The first quarter was marked by a strong operational performance of Vale’s base metals assets, with copper and cobalt posting record production and nickel presenting its best quarter since 2009, with output totalling 65,000 tonnes, up from 63,000t in the previous corresponding period.
Adjusted earnings before interest and tax came in at $4.2 billion for the first quarter, well above the $2.9 billion reported in the December quarter and also beating the $3.9 billion in Q1 2012.
Cash generation, measured by adjusted earnings before interest, tax, depreciation and amortisation was 18.2% higher than the December quarter and nearly 5% above the previous year’s figure of $5.2 billion.
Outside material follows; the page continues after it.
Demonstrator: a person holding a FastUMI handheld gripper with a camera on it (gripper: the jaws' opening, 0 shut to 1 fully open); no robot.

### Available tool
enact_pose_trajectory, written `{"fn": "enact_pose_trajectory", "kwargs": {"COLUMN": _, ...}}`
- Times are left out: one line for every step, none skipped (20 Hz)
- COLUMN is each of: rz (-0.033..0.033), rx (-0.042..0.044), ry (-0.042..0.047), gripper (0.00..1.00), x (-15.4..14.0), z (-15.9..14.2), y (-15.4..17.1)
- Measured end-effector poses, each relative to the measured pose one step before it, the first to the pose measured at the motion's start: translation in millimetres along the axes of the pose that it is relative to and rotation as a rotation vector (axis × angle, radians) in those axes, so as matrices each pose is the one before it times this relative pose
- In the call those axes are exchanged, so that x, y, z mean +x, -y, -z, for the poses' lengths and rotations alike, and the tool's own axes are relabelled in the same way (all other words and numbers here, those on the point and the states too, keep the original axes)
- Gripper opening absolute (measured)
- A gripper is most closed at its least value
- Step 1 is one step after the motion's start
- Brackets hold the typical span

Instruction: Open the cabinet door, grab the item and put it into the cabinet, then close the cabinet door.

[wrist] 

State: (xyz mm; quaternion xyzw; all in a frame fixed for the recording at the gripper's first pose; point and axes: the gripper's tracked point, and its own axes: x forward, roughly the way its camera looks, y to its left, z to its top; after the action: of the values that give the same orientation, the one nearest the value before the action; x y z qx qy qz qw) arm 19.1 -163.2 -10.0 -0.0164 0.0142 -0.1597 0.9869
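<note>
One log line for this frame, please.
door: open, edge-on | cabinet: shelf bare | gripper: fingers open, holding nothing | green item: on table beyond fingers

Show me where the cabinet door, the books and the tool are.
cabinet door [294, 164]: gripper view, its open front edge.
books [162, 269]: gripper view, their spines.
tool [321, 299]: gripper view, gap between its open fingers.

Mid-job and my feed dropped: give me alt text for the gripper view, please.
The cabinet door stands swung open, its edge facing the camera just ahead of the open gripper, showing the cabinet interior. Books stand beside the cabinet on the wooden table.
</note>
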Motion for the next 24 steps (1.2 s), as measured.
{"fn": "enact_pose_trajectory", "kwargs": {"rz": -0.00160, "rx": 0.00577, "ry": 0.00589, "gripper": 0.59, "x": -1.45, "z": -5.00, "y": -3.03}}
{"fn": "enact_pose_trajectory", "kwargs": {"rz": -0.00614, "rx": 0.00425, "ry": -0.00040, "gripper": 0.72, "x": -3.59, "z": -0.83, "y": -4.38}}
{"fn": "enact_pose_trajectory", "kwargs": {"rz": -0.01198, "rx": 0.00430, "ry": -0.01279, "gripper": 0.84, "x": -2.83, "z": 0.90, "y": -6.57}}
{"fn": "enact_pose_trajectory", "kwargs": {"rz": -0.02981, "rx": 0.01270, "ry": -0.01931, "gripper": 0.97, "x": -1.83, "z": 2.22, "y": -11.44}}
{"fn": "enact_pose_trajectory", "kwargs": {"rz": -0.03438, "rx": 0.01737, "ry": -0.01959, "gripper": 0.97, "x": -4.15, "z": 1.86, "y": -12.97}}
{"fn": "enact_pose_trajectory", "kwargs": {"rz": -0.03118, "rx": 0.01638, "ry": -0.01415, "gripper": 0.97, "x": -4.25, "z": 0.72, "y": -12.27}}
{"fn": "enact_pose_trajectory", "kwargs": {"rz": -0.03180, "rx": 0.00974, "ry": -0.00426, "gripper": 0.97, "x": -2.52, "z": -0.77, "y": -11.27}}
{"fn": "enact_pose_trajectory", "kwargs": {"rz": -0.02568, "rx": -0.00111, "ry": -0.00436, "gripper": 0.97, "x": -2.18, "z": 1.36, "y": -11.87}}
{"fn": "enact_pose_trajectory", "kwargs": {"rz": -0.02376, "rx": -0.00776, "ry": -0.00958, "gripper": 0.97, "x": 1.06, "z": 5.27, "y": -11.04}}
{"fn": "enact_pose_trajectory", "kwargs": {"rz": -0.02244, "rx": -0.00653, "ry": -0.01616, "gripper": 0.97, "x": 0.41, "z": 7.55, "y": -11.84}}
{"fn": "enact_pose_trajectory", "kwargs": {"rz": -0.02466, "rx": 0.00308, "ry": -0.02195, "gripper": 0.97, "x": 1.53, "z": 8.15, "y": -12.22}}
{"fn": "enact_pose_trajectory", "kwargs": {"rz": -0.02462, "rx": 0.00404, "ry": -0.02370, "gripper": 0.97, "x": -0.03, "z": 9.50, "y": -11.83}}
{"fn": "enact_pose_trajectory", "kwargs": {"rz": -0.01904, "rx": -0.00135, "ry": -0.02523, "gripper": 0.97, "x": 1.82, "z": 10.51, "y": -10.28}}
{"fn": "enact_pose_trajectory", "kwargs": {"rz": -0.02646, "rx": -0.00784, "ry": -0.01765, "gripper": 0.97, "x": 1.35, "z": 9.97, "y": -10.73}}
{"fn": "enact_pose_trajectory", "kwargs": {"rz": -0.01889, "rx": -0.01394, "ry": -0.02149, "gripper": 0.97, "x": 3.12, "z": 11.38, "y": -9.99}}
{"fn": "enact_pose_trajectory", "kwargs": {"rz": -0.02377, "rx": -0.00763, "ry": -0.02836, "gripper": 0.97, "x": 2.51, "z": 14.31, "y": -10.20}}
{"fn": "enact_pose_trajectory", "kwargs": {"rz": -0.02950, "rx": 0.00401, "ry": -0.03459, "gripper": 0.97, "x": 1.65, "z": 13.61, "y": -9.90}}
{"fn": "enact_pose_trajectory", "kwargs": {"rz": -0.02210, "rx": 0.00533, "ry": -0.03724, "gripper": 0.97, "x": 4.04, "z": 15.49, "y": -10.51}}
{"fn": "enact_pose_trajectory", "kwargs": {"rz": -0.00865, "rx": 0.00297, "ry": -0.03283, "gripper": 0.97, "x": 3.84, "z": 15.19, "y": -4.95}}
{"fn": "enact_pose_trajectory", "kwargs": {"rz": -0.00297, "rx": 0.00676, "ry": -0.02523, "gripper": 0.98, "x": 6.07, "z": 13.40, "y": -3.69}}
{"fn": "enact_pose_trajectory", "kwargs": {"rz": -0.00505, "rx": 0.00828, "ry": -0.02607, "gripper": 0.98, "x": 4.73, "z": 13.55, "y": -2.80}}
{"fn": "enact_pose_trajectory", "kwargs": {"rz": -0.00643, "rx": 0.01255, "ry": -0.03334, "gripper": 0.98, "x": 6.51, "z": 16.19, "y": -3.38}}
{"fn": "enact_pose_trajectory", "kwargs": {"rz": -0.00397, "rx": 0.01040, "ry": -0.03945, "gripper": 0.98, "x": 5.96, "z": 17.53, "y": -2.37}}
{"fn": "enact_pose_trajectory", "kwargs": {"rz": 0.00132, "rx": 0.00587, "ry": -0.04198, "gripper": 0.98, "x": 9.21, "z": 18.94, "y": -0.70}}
This was the second highest figure for a first quarter in the company’s history, coming second only to 2011 when iron ore, nickel and copper prices peaked on the back of the sharp recovery from the global financial crisis.
While underlying earnings saw a gain of nearly 64% quarter-on-quarter, coming in at $3.2 billion compared to $1.9 billion for the December quarter, it was not enough to edge out the figure year-on-year as Vale posted earnings of $3.5 billion in the first quarter last year.
Vale attributed the gains to a reduction in operating costs as well as selling, general and administrative expenses, something it said would continue into the future.
“It is not a one-off event and we remain strongly committed to pursuing further significant decreased in operating costs, SG&A and other expenses,” the company said.
“Despite the progress achieved, there is still a long road towards the transformation of the cost structure to guarantee shareholder value creation through the cycles, mitigating the influence of price gyrations.”
Vale will pay the first tranche of the minimum dividend, announced in January, on April 30, which amounts to $2.25 billion, or 43.66c per share.